En el marco del tratamiento del Proyecto de Ley Orgánica de Extradición, la Comisión de Justicia y Estructura del Estado escuchó la exposición de Araceli Pérez, docente de la Universidad de Ixtlahuaca (México), quien presentó un análisis comparado sobre los ordenamientos jurídicos y los mecanismos de cooperación internacional aplicados en esta materia.
La académica destacó que la extradición es fundamental para combatir la corrupción, garantizar el acceso a la justicia, fortalecer la sanción transnacional y promover la cooperación bilateral entre Estados.
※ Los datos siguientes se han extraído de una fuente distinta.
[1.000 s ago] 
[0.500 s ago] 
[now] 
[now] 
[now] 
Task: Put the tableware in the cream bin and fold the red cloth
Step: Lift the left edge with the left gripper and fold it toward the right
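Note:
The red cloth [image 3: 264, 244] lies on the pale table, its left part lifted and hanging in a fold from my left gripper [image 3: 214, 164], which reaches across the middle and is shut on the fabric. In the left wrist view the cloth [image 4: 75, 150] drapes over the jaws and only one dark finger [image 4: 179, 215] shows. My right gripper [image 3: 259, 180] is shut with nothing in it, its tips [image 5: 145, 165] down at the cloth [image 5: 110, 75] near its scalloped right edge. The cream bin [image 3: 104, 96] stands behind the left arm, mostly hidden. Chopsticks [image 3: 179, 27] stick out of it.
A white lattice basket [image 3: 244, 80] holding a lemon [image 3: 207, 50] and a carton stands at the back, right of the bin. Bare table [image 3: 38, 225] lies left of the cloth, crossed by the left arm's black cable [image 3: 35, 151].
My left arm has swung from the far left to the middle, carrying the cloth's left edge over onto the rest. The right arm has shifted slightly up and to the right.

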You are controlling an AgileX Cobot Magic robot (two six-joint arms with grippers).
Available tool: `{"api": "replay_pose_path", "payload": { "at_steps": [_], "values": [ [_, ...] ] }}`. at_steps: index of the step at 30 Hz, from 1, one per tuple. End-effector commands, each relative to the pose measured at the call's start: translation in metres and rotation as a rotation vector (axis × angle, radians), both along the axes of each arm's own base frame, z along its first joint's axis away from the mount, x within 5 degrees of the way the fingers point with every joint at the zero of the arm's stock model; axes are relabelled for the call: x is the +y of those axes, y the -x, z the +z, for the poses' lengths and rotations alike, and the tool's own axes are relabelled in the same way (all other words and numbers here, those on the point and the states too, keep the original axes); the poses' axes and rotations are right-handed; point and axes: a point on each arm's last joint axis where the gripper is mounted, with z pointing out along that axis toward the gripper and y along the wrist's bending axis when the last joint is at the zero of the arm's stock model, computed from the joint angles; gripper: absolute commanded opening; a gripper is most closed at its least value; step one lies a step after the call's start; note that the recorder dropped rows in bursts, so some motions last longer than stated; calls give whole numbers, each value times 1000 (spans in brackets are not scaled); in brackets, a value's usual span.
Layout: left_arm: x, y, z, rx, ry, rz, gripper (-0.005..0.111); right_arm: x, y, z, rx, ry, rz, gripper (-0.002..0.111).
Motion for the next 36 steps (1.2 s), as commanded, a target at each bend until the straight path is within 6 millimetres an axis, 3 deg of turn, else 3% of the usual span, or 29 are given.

Explicó que se trata de un acto formal mediante el cual un Estado solicita a otro la entrega de una persona acusada, procesada o sentenciada por un delito.
Señaló dos modalidades:
- Extradición activa: cuando un Estado requiere la entrega de una persona a otro país.
- Extradición pasiva: cuando un gobierno extranjero solicita dicha entrega.
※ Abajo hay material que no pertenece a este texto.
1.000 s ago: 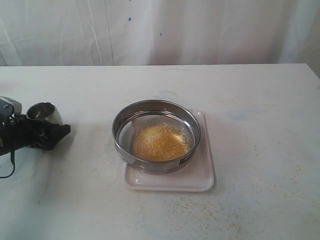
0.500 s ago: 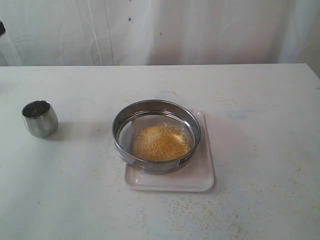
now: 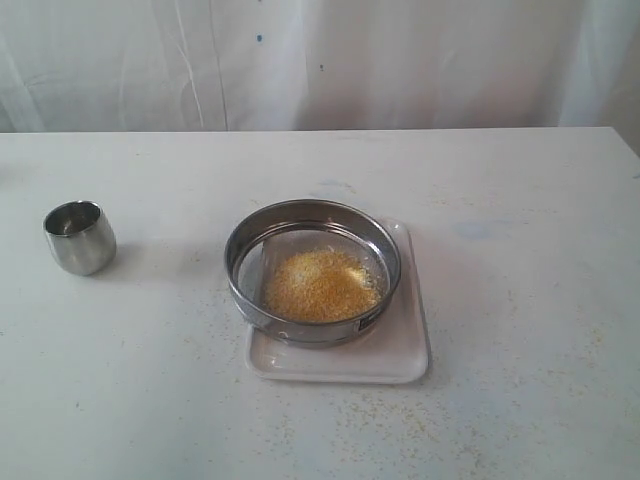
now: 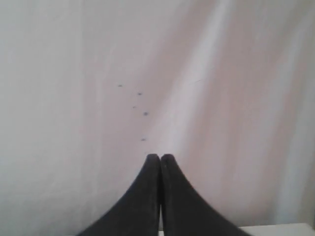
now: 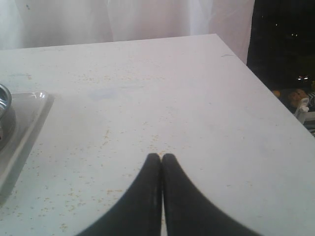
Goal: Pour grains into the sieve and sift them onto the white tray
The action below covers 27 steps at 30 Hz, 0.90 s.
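The sieve [image 3: 312, 232], a wide shiny steel ring, rests on the white tray [image 3: 404, 345] at the table's middle. A heap of yellow grains [image 3: 320, 285] lies on its mesh. A small steel cup [image 3: 79, 237] stands upright at the left, apart from both arms. Neither arm shows in the exterior view. My left gripper [image 4: 160, 156] is shut with nothing in it, facing a white curtain. My right gripper [image 5: 161, 156] is shut and empty over the table, with the tray's corner [image 5: 29, 118] and the sieve's edge [image 5: 4, 98] off to one side.
Stray grains [image 3: 400, 425] are scattered on the white table around the tray. A white curtain [image 3: 320, 60] hangs behind the table. In the right wrist view the table's edge [image 5: 236, 51] borders a dark area with clutter.
The left arm, which was next to the steel cup a second ago, has left the exterior view and its gripper has shut. The cup, sieve and tray stay put.
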Available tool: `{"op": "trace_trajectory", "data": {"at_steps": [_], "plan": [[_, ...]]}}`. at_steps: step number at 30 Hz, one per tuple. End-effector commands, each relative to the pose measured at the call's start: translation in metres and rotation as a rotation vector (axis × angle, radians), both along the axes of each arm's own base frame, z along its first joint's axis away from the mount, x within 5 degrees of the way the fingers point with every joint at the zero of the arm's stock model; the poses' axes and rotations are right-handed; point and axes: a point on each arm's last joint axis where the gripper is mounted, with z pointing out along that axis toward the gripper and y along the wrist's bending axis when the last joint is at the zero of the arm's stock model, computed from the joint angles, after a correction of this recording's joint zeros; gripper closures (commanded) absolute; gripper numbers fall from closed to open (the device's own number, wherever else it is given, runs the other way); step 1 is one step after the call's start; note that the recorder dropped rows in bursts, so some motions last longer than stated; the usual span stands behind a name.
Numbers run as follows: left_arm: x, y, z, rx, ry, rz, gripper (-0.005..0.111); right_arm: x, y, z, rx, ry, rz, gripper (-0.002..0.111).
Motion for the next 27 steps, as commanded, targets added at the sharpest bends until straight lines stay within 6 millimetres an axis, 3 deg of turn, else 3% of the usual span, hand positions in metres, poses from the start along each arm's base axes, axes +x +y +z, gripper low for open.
{"op": "trace_trajectory", "data": {"at_steps": [1,3,4,8,9,13,22,27], "plan": [[-0.055,0.029,0.014,0.277,0.019,0.71,0.107,0.0,0.0,0.0,-0.002,-0.009,0.002,0.108],[-0.078,0.044,0.014,0.276,0.017,0.992,0.107,0.0,0.0,0.0,-0.002,-0.009,0.002,0.108],[-0.081,0.046,0.011,0.224,0.022,1.015,0.107,0.0,0.0,0.0,-0.002,-0.009,0.002,0.108],[-0.067,0.038,-0.033,0.183,0.136,0.871,0.107,0.0,0.0,0.0,-0.002,-0.009,0.002,0.108],[-0.071,0.036,-0.047,0.152,0.162,0.885,0.107,0.0,0.0,0.0,-0.002,-0.009,0.002,0.108],[-0.092,0.027,-0.066,0.088,0.155,0.901,0.107,0.0,0.0,0.0,-0.002,-0.009,0.002,0.108],[-0.142,-0.013,-0.061,0.1,-0.131,0.559,0.107,0.0,0.0,0.0,-0.002,-0.009,0.002,0.108],[-0.155,-0.017,-0.058,0.097,-0.189,0.542,0.107,0.0,0.0,0.0,-0.002,-0.009,0.002,0.108]]}}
El procedimiento se sustenta en cuatro principios:
- Doble incriminación
- Especialidad
- Prohibición de persecución política
- Protección a la vida
Además, contempla límites esenciales como la prohibición absoluta de la tortura y la protección de los ciudadanos.
Pérez explicó que en México intervienen diversas instituciones: el Estado requirente en el ámbito diplomático, la Secretaría de Relaciones Exteriores en la esfera ejecutiva, la Procuraduría y el juez de distrito en el ámbito judicial. El proceso se desarrolla en tres etapas:
- Solicitud y revisión administrativa
- Captura y valoración judicial
- Resolución definitiva y entrega
También diferenció la extradición de la deportación, reguladas en la Ley de Extradición Internacional, tratados bilaterales y la Ley de Migración.
La comisión conoció además la matriz de observaciones remitida por los asambleístas, que será analizada antes de elaborar el informe para segundo debate. El proyecto contempla 40 artículos, además de disposiciones generales y transitorias.